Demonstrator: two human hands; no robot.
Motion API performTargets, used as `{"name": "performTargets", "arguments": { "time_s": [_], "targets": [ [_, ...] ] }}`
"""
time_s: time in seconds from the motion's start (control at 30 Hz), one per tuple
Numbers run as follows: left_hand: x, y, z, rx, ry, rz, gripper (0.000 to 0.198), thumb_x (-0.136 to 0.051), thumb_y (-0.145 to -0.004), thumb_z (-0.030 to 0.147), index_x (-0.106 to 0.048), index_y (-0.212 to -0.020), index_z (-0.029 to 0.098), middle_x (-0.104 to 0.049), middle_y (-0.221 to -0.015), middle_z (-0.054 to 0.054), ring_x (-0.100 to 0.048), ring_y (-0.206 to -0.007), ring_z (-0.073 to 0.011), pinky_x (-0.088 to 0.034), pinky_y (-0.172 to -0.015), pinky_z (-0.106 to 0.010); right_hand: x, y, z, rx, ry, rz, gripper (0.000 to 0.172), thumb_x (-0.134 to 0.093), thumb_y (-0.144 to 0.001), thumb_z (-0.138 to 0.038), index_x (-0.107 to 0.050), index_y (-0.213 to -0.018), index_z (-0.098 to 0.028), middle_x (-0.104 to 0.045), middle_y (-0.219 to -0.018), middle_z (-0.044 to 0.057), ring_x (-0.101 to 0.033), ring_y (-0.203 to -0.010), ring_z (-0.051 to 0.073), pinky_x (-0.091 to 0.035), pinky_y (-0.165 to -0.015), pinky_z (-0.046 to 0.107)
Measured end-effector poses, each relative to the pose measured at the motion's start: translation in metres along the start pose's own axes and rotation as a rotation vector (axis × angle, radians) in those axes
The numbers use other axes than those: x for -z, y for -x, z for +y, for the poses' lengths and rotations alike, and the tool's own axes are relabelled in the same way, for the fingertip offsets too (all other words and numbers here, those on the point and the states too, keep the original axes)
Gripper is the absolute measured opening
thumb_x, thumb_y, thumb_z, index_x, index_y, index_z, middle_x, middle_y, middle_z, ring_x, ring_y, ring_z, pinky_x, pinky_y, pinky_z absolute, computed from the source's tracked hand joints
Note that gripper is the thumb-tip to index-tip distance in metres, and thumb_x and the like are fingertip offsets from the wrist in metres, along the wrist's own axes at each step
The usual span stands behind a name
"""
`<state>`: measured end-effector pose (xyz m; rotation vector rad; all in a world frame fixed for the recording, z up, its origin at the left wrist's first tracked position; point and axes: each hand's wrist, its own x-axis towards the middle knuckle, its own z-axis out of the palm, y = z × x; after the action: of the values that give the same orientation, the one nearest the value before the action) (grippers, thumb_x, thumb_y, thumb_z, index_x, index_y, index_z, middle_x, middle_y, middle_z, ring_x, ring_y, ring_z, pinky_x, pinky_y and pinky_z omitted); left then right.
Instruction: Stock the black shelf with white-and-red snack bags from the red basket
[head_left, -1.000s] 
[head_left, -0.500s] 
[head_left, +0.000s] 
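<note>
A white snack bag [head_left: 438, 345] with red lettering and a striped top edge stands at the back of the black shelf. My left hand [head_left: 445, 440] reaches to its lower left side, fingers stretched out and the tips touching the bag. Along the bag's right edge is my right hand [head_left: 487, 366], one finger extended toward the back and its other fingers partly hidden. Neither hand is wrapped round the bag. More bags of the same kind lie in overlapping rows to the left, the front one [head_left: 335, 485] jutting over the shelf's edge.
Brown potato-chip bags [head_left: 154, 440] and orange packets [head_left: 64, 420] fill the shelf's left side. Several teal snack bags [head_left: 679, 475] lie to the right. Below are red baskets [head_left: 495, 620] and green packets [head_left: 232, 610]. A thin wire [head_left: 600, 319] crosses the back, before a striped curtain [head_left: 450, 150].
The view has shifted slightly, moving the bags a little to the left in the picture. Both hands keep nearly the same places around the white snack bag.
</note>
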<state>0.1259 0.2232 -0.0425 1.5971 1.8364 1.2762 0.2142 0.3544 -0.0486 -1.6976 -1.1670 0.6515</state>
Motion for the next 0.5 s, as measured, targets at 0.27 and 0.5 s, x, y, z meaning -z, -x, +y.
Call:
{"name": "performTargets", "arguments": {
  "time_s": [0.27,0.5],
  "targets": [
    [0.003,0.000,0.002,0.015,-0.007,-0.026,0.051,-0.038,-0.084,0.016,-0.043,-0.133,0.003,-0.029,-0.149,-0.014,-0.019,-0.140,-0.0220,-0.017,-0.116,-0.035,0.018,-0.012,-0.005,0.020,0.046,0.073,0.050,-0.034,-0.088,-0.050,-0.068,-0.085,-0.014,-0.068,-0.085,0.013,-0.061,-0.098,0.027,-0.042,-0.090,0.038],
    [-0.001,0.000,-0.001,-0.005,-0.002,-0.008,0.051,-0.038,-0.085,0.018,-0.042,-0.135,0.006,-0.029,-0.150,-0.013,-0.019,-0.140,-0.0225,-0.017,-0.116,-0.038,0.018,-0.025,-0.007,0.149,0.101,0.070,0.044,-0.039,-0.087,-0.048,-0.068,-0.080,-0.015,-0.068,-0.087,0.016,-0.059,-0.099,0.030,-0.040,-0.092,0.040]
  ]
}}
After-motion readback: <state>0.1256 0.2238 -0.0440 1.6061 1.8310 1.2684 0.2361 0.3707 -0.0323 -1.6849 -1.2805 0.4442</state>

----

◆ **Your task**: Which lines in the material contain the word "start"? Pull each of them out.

◆ **Response area**:
time_s: time in seconds from the motion's start (control at 30 Hz), one per tuple
Measured end-effector poses, each relative to the pose measured at the motion's start: translation in metres along the start pose's own axes and rotation as a rotation vector (axis × angle, radians) in those axes

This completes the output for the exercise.